L’Organisation mondiale de la santé a affirmé jeudi qu’il n’existe « aucune raison » de penser que l’épidémie de hantavirus détectée sur un navire de croisière puisse évoluer en pandémie mondiale.

Crédit : EFE

L’agence onusienne insiste également sur un point : cette situation ne peut pas être comparée à l’émergence du COVID-19.

Lors d’un point de presse, Maria Van Kerkhove, directrice par intérim du département de la prévention et de la préparation aux épidémies et pandémies de l’OMS, a rappelé que le hantavirus est « un virus très différent », déjà connu des autorités sanitaires depuis plusieurs années.

« Ce n’est pas le début d’une pandémie comme la COVID-19 », a-t-elle déclaré. Selon elle, l’épidémie reste limitée à « un espace confiné », avec seulement cinq cas confirmés à ce stade.

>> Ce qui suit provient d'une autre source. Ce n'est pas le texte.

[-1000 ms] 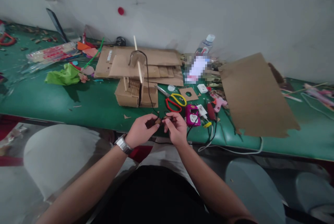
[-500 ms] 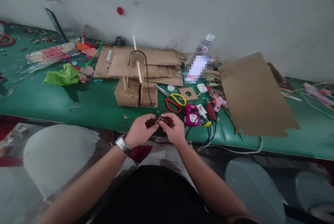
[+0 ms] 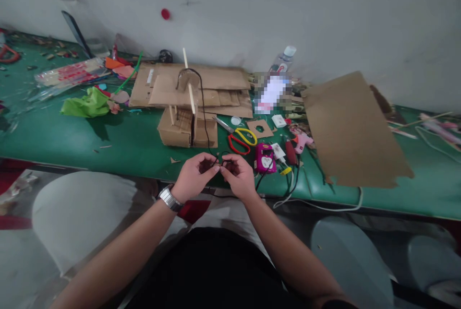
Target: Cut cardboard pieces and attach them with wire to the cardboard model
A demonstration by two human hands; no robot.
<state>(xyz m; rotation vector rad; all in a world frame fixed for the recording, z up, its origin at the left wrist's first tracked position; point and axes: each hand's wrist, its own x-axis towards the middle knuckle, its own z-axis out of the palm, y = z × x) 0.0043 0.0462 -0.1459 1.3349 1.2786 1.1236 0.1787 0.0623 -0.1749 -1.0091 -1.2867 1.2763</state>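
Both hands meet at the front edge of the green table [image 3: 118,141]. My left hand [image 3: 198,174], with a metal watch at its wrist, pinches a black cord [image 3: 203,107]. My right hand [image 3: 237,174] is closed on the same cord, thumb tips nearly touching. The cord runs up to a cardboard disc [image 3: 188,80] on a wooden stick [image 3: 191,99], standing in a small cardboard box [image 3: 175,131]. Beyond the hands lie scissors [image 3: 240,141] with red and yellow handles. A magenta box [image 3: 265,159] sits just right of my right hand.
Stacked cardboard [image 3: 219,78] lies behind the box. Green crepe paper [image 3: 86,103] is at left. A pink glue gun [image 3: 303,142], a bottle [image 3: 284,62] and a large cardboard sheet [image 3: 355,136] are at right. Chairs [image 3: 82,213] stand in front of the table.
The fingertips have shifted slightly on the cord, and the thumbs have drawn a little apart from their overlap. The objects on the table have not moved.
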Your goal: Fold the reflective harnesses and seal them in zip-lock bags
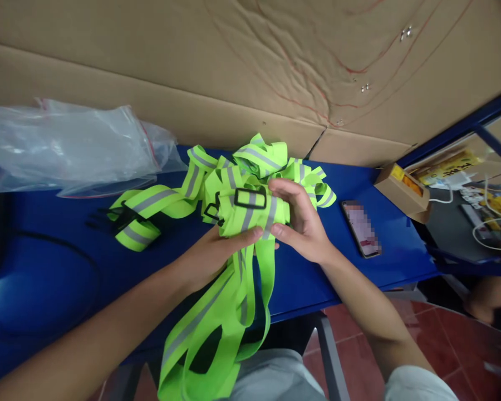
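Note:
A bunched neon-green reflective strap (pixel 254 220) with a grey stripe lies between my two hands, above the blue table's front edge. My left hand (pixel 229 245) grips it from below, its thumb on the front. On the other side my right hand (pixel 303 223) curls around the bundle, thumb and fingers on its edge. A black slider buckle (pixel 250 199) sits on top of the folds. Long loops of strap (pixel 209 345) hang down over my lap. More tangled green straps (pixel 261 156) are heaped just behind, and a strap end with a black buckle (pixel 125 217) lies to the left.
Clear plastic bags (pixel 67 145) are piled at the back left of the blue table (pixel 317 284). A phone (pixel 361 228) and a small cardboard box (pixel 403 192) are on the right. Cardboard (pixel 150 67) walls the back. Part of another person's arm (pixel 492 298) shows at far right.

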The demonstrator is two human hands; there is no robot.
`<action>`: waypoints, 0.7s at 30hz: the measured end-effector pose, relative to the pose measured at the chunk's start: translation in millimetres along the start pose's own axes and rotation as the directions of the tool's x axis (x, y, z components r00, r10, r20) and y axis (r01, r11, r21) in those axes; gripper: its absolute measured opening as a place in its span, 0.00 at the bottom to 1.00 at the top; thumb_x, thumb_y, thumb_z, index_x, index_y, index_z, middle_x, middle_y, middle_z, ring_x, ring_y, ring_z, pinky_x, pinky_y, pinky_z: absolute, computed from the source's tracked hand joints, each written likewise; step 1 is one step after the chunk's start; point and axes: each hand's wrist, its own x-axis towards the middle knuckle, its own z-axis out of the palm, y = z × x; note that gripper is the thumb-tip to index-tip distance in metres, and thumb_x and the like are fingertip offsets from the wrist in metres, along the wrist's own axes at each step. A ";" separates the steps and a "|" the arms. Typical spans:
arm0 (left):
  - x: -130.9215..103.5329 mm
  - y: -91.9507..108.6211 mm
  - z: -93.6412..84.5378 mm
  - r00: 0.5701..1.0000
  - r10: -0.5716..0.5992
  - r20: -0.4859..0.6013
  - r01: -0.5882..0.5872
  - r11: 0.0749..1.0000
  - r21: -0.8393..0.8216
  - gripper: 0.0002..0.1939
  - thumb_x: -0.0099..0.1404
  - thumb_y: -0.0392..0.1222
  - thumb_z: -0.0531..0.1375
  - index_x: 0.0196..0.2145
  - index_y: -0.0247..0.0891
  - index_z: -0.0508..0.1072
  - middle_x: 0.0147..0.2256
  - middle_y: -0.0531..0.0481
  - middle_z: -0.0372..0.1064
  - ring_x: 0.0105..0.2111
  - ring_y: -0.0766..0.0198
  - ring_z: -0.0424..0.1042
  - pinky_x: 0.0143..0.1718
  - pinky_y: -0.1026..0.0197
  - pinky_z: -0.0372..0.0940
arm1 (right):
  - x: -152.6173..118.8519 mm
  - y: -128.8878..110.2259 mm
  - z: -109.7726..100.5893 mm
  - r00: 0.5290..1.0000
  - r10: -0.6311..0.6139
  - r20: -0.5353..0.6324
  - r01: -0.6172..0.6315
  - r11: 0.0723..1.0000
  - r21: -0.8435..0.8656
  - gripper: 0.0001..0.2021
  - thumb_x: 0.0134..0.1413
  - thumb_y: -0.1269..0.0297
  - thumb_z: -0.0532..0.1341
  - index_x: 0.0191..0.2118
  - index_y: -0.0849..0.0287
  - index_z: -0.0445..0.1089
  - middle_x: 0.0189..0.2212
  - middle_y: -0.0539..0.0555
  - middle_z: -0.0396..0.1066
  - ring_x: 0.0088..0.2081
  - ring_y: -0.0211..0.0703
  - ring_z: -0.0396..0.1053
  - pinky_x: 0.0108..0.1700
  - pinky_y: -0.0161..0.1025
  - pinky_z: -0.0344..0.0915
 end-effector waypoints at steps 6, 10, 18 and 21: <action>0.2 -3.5 5.0 0.998 0.039 0.049 -0.039 0.999 0.011 0.20 0.50 0.44 0.80 0.40 0.40 0.84 0.40 0.51 0.84 0.43 0.57 0.81 0.50 0.56 0.72 | -3.6 2.5 3.9 0.987 0.145 0.076 -0.143 0.989 -0.028 0.23 0.61 0.45 0.70 0.54 0.54 0.77 0.47 0.53 0.82 0.46 0.47 0.82 0.49 0.43 0.80; -1.5 0.0 8.1 0.998 -0.052 0.024 0.054 0.993 -0.110 0.22 0.45 0.41 0.82 0.38 0.40 0.83 0.34 0.53 0.82 0.34 0.61 0.79 0.38 0.61 0.72 | -4.6 -5.9 3.0 0.991 -0.133 -0.023 0.122 0.956 -0.268 0.18 0.68 0.54 0.67 0.58 0.54 0.76 0.52 0.56 0.82 0.52 0.48 0.81 0.55 0.44 0.77; 1.9 -11.0 -1.3 0.994 -0.028 0.103 0.037 0.996 -0.082 0.29 0.44 0.32 0.81 0.45 0.37 0.82 0.37 0.53 0.82 0.40 0.61 0.78 0.46 0.61 0.71 | -9.7 3.8 4.1 0.878 -0.454 0.151 0.445 0.658 -0.608 0.22 0.74 0.67 0.58 0.68 0.45 0.68 0.57 0.51 0.80 0.60 0.46 0.77 0.60 0.47 0.73; -0.8 -4.9 -2.3 0.993 -0.014 0.114 0.027 0.993 -0.113 0.41 0.42 0.35 0.82 0.55 0.42 0.79 0.43 0.51 0.83 0.45 0.56 0.80 0.48 0.58 0.72 | -7.4 2.3 3.2 0.886 -0.436 0.160 0.437 0.669 -0.601 0.22 0.73 0.70 0.59 0.67 0.46 0.69 0.59 0.51 0.78 0.62 0.45 0.75 0.62 0.47 0.72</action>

Une transmission différente du coronavirus

L’OMS souligne aussi que le mode de transmission du hantavirus diffère fortement de celui du coronavirus responsable de la pandémie de 2020.

Maria Van Kerkhove explique que le hantavirus se transmet principalement par contact étroit et intime. À l’inverse, le virus de la COVID-19 se propage par voie respiratoire, ce qui facilite une diffusion rapide à grande échelle.

Cette différence réduit considérablement le risque d’une propagation mondiale similaire à celle observée il y a six ans.

Un précédent en Argentine

De son côté, Abdirahman Mohamud a rappelé qu’une situation comparable s’était produite en Argentine entre 2018 et 2019.

À l’époque, l’épidémie avait provoqué 34 infections avant d’être maîtrisée par les autorités sanitaires.